• **THE TASK**
Some lines in the listing hold the word "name". Return each of them.

◆ ◆ ◆ ◆ ◆

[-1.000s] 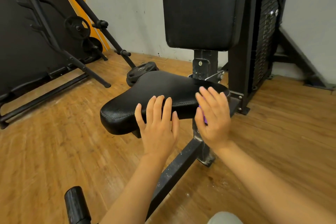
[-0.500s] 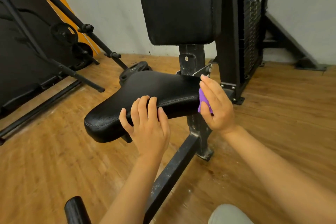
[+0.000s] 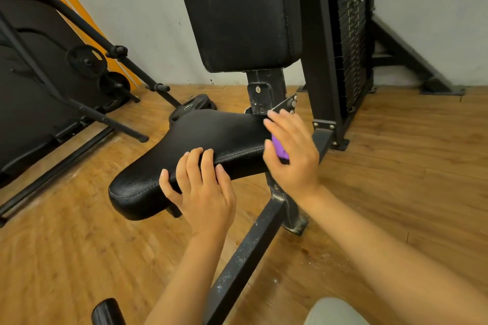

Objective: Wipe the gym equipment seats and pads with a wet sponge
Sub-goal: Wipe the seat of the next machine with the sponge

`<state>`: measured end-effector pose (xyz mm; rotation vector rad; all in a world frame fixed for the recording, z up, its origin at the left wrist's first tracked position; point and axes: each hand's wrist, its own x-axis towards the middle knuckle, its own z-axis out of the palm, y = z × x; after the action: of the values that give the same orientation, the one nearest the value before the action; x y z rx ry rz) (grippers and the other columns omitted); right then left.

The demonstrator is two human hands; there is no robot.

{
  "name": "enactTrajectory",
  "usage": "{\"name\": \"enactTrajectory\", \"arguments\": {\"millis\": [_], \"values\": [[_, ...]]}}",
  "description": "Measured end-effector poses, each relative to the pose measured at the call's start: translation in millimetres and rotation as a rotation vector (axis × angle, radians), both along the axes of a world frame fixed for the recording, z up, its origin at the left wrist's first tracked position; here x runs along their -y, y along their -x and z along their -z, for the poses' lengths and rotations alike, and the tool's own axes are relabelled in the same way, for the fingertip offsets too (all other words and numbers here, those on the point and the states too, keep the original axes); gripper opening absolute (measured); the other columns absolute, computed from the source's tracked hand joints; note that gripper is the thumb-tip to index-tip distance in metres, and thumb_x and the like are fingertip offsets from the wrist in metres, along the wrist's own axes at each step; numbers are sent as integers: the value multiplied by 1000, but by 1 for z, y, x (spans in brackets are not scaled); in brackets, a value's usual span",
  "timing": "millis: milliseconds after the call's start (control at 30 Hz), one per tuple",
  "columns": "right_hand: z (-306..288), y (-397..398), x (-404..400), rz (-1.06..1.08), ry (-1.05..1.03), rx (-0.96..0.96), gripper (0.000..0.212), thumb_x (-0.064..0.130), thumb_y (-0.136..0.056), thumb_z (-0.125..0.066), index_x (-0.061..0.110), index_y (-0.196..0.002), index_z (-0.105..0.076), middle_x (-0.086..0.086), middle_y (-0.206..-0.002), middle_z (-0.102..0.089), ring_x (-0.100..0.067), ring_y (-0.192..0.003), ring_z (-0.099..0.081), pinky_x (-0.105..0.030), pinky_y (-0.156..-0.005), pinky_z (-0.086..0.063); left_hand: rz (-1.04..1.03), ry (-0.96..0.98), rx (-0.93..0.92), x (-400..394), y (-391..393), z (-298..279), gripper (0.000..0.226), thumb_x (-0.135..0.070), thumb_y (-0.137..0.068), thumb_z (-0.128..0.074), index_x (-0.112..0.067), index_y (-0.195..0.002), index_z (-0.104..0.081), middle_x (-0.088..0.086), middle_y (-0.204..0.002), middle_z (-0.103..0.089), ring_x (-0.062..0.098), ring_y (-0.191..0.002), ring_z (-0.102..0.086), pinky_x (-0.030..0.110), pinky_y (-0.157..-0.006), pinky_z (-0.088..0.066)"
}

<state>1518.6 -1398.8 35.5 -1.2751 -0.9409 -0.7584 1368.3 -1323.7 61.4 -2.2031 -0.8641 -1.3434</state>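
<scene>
Wooden floor (image 3: pixel 396 166) and a pale wall (image 3: pixel 148 8) frame this gym corner, and everything turns on the black seat (image 3: pixel 211 137). Far left of the seat, a dark rack (image 3: pixel 87 103) carries two weight plates on pegs, with a third plate (image 3: pixel 192 107) flat on the floor just behind the seat. On the seat's near edge, the left hand (image 3: pixel 203 190) rests with fingers fairly straight, laid over the seam, bracing and gripping nothing. Above the seat stands one upright back pad (image 3: pixel 243 10), not yet touched. At the seat's right end, the right hand (image 3: pixel 293 150) pinches one purple sponge (image 3: pixel 280 149) between thumb and fingers and presses it against the side edge. Right of that, one weight stack (image 3: pixel 348 34) sits in its frame. The risk, as I judge it: the bracket (image 3: pixel 286 105) and bolts lie just behind those right fingertips, so a hard stroke rearward could scrape knuckles, and a sponge too wet could drip onto the floor. Count: one seat, one pad, one sponge, two hands, three plates.
</scene>
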Motion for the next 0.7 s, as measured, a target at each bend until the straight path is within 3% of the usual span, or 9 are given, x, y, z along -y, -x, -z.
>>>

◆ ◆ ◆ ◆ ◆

• **RESPONSE AREA**
  "name": "enactTrajectory",
  "usage": "{\"name\": \"enactTrajectory\", \"arguments\": {\"millis\": [_], \"values\": [[_, ...]]}}",

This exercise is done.